Task directions:
Within the listing below, please copy exactly the lines between the line holding "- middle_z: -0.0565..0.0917" and the line holding "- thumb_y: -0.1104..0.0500", inclusive.

Provided records:
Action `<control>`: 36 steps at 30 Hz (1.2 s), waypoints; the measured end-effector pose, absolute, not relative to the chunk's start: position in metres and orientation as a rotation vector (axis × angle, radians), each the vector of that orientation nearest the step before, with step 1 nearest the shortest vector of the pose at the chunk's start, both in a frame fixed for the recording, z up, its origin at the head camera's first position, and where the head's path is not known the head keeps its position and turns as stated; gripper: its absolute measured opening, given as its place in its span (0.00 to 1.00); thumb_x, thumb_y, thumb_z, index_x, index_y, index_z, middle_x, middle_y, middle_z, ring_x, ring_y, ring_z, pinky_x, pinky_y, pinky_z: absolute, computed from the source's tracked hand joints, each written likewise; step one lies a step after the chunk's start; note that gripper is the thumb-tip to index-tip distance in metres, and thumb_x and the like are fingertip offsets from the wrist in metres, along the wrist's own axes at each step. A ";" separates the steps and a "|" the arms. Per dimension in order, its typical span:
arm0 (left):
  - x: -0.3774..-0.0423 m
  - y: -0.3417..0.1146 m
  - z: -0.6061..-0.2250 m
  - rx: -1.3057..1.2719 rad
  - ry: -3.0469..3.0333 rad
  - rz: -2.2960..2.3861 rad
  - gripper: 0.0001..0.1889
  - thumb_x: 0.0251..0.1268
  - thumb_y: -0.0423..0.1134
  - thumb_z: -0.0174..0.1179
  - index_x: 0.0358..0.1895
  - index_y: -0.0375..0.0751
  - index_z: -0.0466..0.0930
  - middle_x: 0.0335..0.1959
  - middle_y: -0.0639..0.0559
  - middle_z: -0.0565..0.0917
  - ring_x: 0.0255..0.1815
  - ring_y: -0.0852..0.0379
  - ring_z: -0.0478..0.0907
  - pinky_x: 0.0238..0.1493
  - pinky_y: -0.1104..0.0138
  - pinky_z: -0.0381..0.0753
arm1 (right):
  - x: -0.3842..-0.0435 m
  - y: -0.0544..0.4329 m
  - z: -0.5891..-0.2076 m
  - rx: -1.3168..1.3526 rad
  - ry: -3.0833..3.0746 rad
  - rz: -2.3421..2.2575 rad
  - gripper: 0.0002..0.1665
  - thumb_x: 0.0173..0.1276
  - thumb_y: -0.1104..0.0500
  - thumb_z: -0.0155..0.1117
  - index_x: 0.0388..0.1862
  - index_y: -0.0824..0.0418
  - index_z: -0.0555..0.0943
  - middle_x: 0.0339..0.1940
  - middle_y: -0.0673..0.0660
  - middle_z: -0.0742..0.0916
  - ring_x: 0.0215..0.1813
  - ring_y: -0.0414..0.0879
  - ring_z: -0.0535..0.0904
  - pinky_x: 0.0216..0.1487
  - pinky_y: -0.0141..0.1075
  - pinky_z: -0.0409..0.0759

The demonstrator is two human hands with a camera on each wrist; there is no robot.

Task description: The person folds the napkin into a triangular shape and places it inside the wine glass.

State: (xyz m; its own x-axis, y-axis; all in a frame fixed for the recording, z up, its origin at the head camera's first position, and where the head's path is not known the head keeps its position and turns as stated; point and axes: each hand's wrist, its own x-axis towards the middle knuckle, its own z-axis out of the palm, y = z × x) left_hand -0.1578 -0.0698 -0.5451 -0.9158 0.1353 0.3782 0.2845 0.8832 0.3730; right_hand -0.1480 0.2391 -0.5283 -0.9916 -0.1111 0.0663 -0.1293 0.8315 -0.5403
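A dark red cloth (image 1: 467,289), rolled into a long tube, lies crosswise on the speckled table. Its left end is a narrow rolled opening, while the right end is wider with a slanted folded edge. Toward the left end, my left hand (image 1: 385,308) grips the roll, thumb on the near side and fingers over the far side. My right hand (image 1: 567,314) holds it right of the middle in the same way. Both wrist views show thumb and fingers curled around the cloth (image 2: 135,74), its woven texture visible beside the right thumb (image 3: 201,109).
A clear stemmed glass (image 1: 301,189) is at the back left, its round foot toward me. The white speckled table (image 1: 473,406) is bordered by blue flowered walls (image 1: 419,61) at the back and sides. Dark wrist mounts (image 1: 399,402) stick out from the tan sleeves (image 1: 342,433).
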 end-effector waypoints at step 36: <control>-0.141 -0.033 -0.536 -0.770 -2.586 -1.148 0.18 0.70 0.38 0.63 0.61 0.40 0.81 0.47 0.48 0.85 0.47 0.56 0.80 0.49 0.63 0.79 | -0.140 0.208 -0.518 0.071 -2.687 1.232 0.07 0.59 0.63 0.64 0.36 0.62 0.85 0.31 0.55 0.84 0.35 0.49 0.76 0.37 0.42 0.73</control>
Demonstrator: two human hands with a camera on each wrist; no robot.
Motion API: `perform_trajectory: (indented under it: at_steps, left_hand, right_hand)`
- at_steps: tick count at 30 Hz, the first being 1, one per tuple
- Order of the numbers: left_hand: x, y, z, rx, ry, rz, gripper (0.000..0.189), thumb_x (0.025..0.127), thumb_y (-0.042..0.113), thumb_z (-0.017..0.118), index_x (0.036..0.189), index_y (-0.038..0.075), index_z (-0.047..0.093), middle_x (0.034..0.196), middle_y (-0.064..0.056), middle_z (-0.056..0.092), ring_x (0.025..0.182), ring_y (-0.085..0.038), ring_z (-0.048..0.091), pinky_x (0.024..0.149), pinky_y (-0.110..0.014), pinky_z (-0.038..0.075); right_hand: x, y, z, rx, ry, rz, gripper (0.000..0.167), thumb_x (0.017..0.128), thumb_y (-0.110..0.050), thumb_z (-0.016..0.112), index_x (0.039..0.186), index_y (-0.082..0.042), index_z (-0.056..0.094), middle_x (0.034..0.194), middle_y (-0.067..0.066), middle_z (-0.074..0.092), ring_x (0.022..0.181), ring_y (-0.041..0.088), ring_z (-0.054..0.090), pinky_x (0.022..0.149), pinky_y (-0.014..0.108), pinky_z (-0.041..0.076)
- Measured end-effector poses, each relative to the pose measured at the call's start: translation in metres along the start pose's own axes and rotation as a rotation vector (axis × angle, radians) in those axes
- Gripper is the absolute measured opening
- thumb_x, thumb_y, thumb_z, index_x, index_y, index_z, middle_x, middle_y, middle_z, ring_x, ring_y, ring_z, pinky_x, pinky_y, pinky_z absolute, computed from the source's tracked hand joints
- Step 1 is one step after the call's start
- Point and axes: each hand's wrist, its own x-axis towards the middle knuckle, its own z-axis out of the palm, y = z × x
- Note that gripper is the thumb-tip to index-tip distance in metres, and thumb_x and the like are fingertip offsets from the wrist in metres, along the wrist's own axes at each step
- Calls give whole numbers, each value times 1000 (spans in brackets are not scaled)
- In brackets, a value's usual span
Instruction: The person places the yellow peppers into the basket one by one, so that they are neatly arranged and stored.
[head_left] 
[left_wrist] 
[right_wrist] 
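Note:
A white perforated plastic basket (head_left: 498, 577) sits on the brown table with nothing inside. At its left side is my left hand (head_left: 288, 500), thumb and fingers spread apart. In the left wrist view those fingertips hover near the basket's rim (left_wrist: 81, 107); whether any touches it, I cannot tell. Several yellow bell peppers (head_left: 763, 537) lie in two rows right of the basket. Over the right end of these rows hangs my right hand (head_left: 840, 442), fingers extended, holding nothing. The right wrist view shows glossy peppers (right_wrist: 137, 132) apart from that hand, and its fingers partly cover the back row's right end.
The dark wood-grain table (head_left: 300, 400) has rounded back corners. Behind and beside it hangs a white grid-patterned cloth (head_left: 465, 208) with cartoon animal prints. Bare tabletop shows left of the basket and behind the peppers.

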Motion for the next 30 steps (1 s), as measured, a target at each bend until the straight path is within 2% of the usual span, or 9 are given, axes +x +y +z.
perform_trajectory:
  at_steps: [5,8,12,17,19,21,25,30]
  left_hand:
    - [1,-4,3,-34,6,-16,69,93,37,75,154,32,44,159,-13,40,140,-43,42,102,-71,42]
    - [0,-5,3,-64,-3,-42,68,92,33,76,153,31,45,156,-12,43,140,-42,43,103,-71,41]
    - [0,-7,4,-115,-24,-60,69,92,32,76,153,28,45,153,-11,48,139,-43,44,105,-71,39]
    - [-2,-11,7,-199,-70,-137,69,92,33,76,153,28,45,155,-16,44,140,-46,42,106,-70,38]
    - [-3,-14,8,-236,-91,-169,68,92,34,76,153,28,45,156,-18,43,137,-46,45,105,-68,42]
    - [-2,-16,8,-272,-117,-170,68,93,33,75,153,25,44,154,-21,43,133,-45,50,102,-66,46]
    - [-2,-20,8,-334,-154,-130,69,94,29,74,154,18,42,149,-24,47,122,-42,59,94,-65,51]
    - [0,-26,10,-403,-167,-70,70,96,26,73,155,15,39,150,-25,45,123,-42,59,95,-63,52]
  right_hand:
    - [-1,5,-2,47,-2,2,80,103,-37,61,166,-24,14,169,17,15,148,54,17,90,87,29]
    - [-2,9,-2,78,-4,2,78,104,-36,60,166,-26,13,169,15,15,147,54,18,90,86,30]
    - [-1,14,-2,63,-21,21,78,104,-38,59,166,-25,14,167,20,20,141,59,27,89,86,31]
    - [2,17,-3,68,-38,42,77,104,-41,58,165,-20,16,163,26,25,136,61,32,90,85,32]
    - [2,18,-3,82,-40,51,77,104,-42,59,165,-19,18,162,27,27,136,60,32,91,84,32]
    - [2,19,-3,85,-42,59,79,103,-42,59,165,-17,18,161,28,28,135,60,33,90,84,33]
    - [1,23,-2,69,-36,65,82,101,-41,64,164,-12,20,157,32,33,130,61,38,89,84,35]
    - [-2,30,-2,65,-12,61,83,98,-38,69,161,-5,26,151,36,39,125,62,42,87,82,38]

Task response:
  - middle_z: -0.0565..0.0917
  - ring_x: 0.0255..0.1815
  - ring_y: -0.0852..0.0379
  - ring_z: -0.0478..0.0907
  - pinky_x: 0.0238..0.1493
  - pinky_y: -0.1104..0.0138
  - pinky_z: -0.0381..0.0753
arm1 (right):
  - x: -0.3842..-0.0435 m
  - y: -0.0544..0.4329 m
  - z: -0.5891..-0.2076 m
  - rx: -1.3168..1.3526 rad
  - ry: -3.0833..3.0746 rad
  - rz: -2.3421..2.2575 rad
  - gripper: 0.0002..0.1665
  - thumb_x: 0.0173..0.1276
  - thumb_y: -0.1104..0.0500

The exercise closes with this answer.